その頃には、光のドームが消えてマリアンヌが入ってきて俺の伸ばした手を掴み取り
大使からかすめ取ってくれた。
俺「ゴホ し、ぬかと思った、助かった」
マリアンヌがぐったりしてる俺を抱いて飛び上がり戦線離脱した。
群衆は砂金の山に歓喜を上げていた。
「聖女様バンザーイ」「聖女様!」
もう無理帰る
あ、忘れてた。
俺「洞窟の入り口へ向かってくれ」
『まだ何かあるのか?もう帰ろう』
俺「バカヤロー、カカオがまだじゃい!なんためにここまで苦労したと!俺の苦労を・・・くっ頼む!」
『分かった、凄い執念だな全く』
落し穴に入った瞬間アバターが剥れて、ダンジョン洞窟の入口付近で犬のようにウロウロしてるハッサムを見つける。
「ハッサム!カカオは?」
「マリーウェザー様!来てくれたのですか!まさかそんな、本当に?
いや、それよりも大使が大変なんです!」
「解決済よ!もう帰る時間なの!ごめんなさい」
「マリーウェザー様が解決して下さったのですか?なんて事だ!感謝します」
ハッサムがごちゃごちゃ言ってたけど馬車ごと落し穴に入れた。
「ハッサム、カインとカヤックによろしく伝えといて!
賢者の弟子の正体は第1王子の手下で第三騎士隊隊長よ!後は任せる!頑張りなさい」
じゃーねーと俺たちはスコットのいる部屋に戻ったら、部屋にロバートさんがいた。
「早かったですね?私の屋敷に1度来ますか?」
「行く!」
「お帰りマリー、一人で行って大丈夫なの?」
「マリアンヌいますから」
今回は、ロバートさんと俺の間で
責任とって解決してこいと話がついていたから俺が行ったんだ。
カヤックが帰ってきたときのチャットの空白の5分の話だ。
マリアンヌに抱えられて、ロバートさんのフライについて行き屋敷の入口まできた。
馬車を出して「お願いします!」
と言って、俺たちは穴に落ちてスコットの部屋に戻った。
「お帰り、早かったね。
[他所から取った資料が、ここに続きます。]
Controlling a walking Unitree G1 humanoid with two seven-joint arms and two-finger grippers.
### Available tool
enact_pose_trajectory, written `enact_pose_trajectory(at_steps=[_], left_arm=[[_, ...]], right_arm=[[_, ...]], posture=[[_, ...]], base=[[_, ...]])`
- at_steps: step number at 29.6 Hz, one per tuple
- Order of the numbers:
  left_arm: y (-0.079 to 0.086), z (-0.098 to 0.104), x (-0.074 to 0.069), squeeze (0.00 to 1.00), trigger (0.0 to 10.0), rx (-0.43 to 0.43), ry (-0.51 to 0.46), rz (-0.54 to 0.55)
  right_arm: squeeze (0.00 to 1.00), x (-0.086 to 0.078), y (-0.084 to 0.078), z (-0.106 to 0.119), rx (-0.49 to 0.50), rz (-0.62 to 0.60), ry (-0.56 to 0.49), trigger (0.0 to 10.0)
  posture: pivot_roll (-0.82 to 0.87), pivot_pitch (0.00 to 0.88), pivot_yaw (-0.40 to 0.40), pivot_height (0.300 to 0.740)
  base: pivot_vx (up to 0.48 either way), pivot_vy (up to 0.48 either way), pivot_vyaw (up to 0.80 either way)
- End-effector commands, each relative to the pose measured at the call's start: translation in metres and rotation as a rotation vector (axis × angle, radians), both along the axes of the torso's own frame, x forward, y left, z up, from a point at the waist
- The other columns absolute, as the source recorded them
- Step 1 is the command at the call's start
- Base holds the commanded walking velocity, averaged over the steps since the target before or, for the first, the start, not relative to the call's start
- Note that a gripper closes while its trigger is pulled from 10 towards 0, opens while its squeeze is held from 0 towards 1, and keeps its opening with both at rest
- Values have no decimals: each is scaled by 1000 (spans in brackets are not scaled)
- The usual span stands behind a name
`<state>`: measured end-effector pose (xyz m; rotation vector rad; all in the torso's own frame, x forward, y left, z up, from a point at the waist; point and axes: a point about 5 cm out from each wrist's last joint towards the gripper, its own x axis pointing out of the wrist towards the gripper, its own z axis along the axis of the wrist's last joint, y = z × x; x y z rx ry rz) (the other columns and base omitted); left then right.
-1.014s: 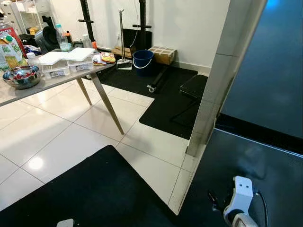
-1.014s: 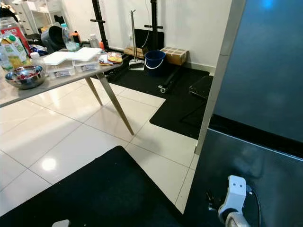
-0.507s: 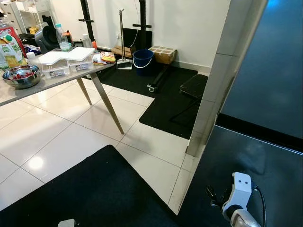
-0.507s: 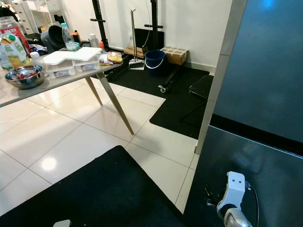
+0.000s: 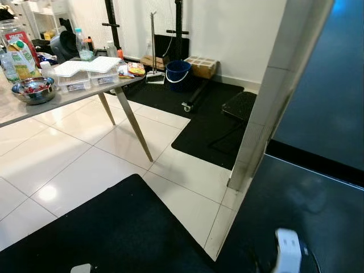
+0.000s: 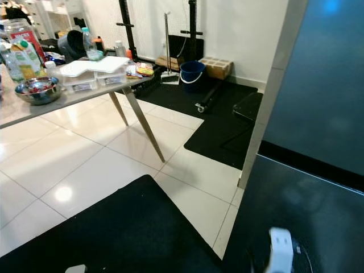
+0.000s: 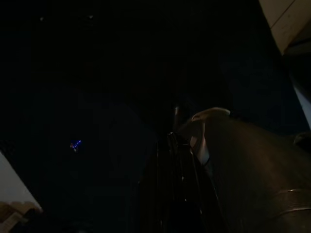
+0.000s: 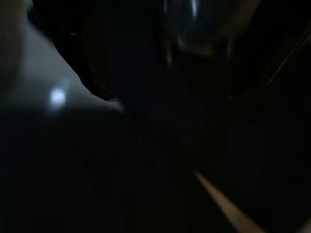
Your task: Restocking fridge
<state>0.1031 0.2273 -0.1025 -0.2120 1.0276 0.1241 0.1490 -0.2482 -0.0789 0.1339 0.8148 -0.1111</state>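
The fridge (image 5: 324, 85) stands at the right, its dark glossy doors shut, with a lower door (image 5: 301, 199) below a black seam. At the left, the grey table (image 5: 68, 96) carries food: a steel bowl of red pieces (image 5: 35, 90), clear tubs with white lids (image 5: 85, 71), a juice carton (image 5: 23, 57) and a water bottle (image 5: 84, 44). My right arm's white wrist (image 5: 287, 250) shows blurred at the bottom, in front of the lower fridge door. A grey bit of my left arm (image 5: 79, 268) sits at the bottom edge. Both wrist views are very dark.
A black mat (image 5: 114, 227) lies on the white tiles at my feet. Further back, on another black mat, are a blue bucket (image 5: 178, 72), a cardboard box (image 5: 201, 66) and a black stand (image 5: 242, 105). The slanted table leg (image 5: 133, 125) reaches into the open floor.
The camera has shifted a little, so the whole scene sits further right. My right wrist has sunk lower in the picture and is now blurred.
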Motion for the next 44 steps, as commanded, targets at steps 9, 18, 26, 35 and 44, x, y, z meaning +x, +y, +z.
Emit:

ロバートさんの屋敷は近くなの?」
「近くかな、わかんない。ほとんど寝てたから」
「お疲れさま、マリー大丈夫だった?怪我してない?」
「大変な目に会いました、疲れました」
そう言って俺はねた。朝起きたらすでに馬車の中にいてママの膝枕で王都にむかっていた。